Meltdown and Spectre are said to grant access to bad actors to "otherwise protected kernel memory," allowing them to exploit personal information or release more malware onto a device, according to researchers. There is no way of knowing if someone's device has already been exploited.
The only way to eliminate all risk is to replace the CPU hardware. The patches distributed by vendors including Microsoft, Apple and Google are only to mitigate further risk.
Meltdown impacts nearly all modern Intel chips from the last two decades while Spectre affects other modern processors and smartphones. Chip manufacturers are under mass scrutiny as nearly every device with a chip is vulnerable.

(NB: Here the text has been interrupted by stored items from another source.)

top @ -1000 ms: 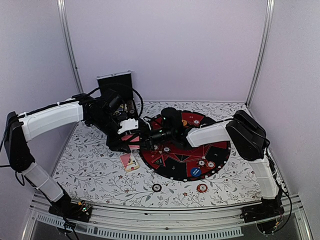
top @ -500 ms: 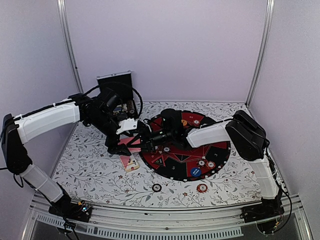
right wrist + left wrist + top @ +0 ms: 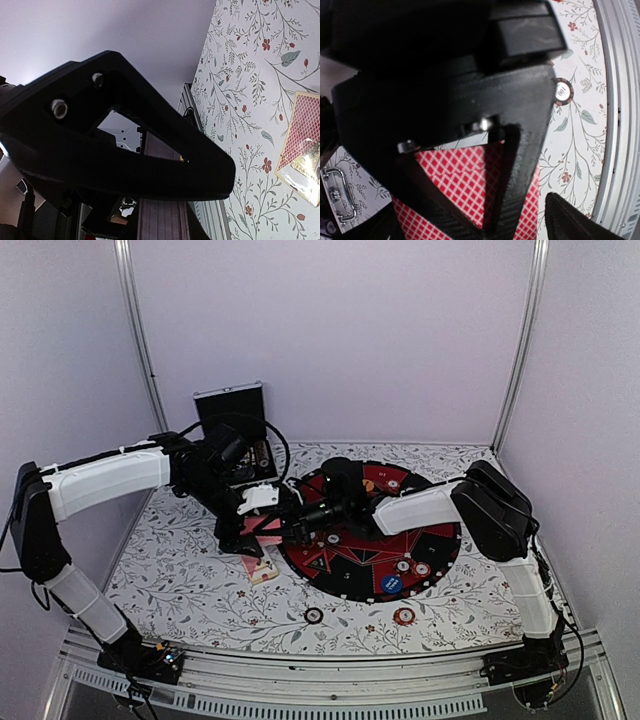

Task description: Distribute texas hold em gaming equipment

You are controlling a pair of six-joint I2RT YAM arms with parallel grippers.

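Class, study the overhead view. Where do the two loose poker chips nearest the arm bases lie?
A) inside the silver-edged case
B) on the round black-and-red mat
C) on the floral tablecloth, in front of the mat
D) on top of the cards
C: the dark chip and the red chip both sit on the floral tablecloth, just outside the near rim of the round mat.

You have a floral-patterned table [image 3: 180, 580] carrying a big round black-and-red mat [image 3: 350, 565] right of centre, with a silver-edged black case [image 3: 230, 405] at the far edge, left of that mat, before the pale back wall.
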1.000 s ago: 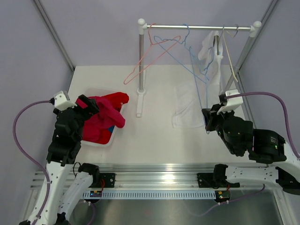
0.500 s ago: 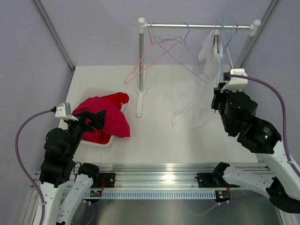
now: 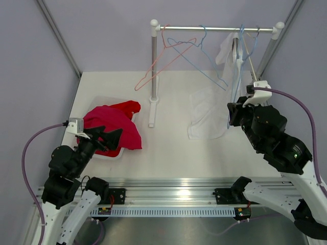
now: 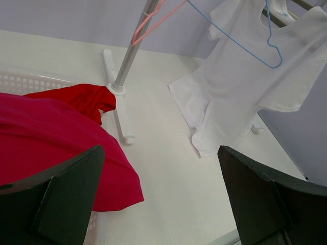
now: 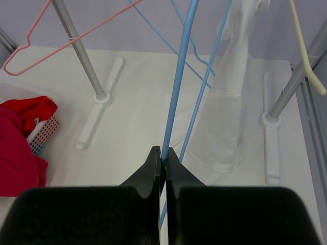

However, Intel announced it would not be issuing a recall. CEO Brian Krzanich said the fix is much easier than "overblown" reports are saying, reports CNet. Prior to the exploits' disclosure, Krzanich sold of a portion of stock, raising concern over the timing.
The company maintains the decision was already arranged with an "automated schedule." But due to the size of the sold stock, the U.S. Securities and Exchange Commission is expected to look into it, reports Bloomberg.